A state \(s \in {S}\) satisfies a safety specification \(\varphi \), denoted as \(s \models \varphi \), iff \(\varphi (s)\) is true.

MDP. We formalize an RL system as a Markov decision process (MDP). Specifically, an MDP is a structure \({M}[\cdot ] = (S, A, P, R, S_0, H, \cdot )\) where S is an infinite set of continuous real-vector environment states which are valuations of the state variables \(x_1,x_2,\ldots ,x_n\) of dimension n (\({S} \subseteq \mathbb R^{n}\)), A is a set of continuous real-vector control actions which are valuations of the action variables \(u_1,u_2,\ldots ,u_m\) of dimension m. \(R: S \times A \rightarrow \mathbb {R}\) is a reward function that returns the immediate reward after the transition from an environment state \(s \in S\) with action \(a \in A\). \(P(s_{t+1}\ \vert \ s_t, a_t)\) is an (unknown) probabilistic state transition function where \(s_{t+1}, s_t \in S\) and \(a_t \in A\) and t is a time step index. \(S_0\) is a set of initial states.
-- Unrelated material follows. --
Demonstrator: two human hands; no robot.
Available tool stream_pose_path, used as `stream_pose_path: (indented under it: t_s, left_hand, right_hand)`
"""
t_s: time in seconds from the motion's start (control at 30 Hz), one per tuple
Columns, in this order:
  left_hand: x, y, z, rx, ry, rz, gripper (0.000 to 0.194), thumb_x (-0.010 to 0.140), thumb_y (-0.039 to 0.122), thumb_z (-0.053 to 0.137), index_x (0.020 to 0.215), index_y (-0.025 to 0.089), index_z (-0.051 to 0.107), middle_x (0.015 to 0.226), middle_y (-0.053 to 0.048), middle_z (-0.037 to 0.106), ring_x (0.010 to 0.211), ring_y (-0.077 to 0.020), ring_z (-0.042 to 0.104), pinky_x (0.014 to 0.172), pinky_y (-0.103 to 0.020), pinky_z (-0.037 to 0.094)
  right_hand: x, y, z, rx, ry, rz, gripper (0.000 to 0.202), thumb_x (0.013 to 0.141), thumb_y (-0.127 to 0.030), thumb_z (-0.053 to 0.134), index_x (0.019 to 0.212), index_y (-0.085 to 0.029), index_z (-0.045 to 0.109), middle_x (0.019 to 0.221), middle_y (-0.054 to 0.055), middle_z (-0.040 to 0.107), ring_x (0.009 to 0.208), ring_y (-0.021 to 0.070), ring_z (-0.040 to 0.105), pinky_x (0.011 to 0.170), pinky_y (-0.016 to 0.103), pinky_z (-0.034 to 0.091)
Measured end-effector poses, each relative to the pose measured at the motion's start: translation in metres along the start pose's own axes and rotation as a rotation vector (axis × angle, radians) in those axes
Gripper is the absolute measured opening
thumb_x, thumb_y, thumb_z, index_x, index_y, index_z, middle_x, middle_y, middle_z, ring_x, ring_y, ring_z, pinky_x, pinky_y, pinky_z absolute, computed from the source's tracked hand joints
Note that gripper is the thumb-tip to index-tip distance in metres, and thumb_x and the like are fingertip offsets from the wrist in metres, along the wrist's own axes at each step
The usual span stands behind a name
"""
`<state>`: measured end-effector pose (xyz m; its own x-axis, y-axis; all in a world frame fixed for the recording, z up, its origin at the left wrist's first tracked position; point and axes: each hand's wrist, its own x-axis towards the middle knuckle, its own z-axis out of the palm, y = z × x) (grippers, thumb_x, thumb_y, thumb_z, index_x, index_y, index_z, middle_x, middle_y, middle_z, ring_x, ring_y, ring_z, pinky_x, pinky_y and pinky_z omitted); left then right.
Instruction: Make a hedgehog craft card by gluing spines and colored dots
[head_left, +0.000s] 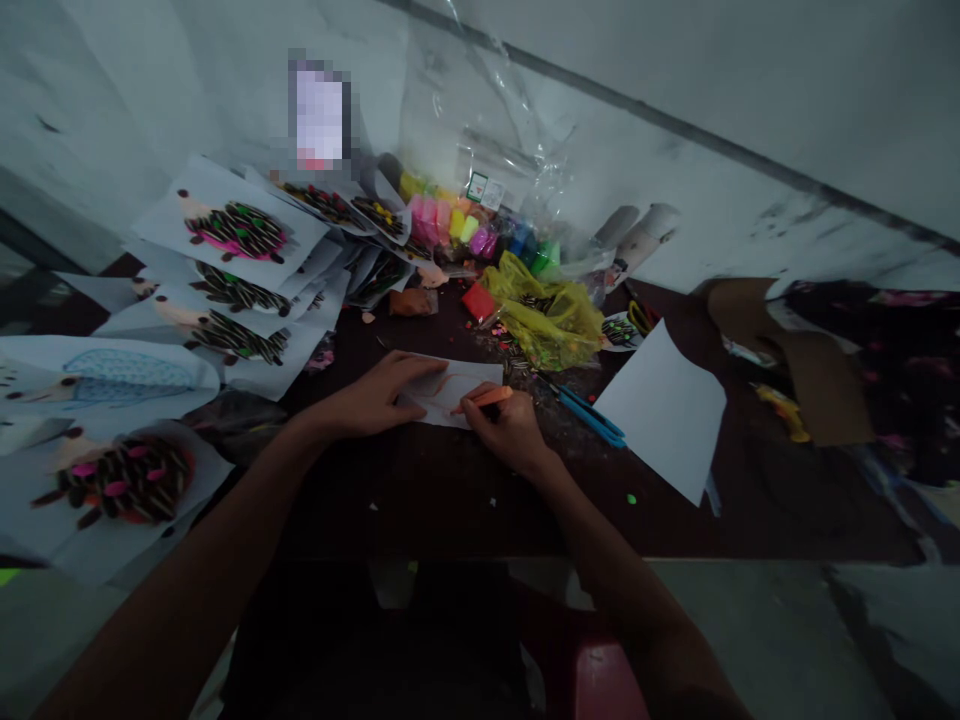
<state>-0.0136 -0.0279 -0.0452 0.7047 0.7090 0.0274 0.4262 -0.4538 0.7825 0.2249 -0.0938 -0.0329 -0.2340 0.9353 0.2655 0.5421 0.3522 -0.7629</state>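
A small white sheet of paper (pixel 480 376) lies on the dark table, with a faint curved orange-brown line on it. My left hand (pixel 375 398) rests on the sheet's left side, thumb and fingers apart, holding nothing. Over the right part of the sheet, my right hand (pixel 510 430) is closed around a thick orange marker (pixel 491 397). The marker's tip is low over the paper; whether it touches cannot be told. Just right of that hand lie blue scissors (pixel 592 415). A larger blank white sheet (pixel 660 410) is farther right.
Hedgehog pictures covered in striped seeds (pixel 232 230) are stacked at left. Behind the paper are a yellow plastic bag (pixel 547 315) holding seeds, a red clay block (pixel 478 302) and colourful clay packs (pixel 469 225) in clear plastic. Brown cardboard (pixel 825 385) lies at right.
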Motion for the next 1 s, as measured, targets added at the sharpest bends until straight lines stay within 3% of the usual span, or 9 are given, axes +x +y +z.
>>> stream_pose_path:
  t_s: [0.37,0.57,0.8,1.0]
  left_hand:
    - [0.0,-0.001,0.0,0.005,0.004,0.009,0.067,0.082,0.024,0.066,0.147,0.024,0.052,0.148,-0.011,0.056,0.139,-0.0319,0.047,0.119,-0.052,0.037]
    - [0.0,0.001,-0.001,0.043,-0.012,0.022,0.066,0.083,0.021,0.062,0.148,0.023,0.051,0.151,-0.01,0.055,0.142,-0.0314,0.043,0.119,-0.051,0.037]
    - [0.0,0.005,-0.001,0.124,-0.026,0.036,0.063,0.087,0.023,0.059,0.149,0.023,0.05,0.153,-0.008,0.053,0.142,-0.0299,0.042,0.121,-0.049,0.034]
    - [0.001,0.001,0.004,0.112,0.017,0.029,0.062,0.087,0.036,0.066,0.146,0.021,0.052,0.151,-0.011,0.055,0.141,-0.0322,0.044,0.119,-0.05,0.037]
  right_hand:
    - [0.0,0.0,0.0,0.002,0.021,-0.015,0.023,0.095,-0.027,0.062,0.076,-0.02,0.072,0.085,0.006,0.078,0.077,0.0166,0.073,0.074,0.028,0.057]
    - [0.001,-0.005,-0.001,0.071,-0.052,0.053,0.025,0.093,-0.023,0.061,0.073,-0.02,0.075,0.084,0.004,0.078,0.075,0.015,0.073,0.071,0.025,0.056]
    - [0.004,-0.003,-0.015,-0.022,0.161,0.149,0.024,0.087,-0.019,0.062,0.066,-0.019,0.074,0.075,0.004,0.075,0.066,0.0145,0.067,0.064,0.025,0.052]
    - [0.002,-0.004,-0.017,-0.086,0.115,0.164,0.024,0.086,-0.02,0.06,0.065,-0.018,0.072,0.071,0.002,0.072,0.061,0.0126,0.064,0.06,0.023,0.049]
H is the time horizon of the control task (i.e. the maximum number of timesteps of a trajectory). An MDP \({M}[\cdot ]\) is parameterized with an (unknown) controller.

Controller (Policy). A controller is a stochastic function \(\pi : S \rightarrow A\) mapping states to distributions over actions. We explicitly model the deployment of a (learned) controller \(\pi \) in \({M}[\cdot ]\) as a closed-loop system \(M[\pi ]\). \(M[\pi ]\) generates trajectories (or rollouts) \(\zeta = s_0,a_0,s_1,a_1,\ldots ,a_{H-1},s_H\) where \(s_0 \in S_0\), each \(a_t \sim \pi (s_t)\), and each \(s_{t+1} \sim P(s_t,a_t)\). Given a discount factor \(0 \le \beta < 1\), the long-term reward of a policy \(\pi \) is \(R(\pi ) = \mathbb {E}_{(\zeta = s_0, a_0, \ldots , s_{H}) \sim M[\pi ]}[\sum ^{H}_{t=0} \beta ^t R(s_i, a_i)]\).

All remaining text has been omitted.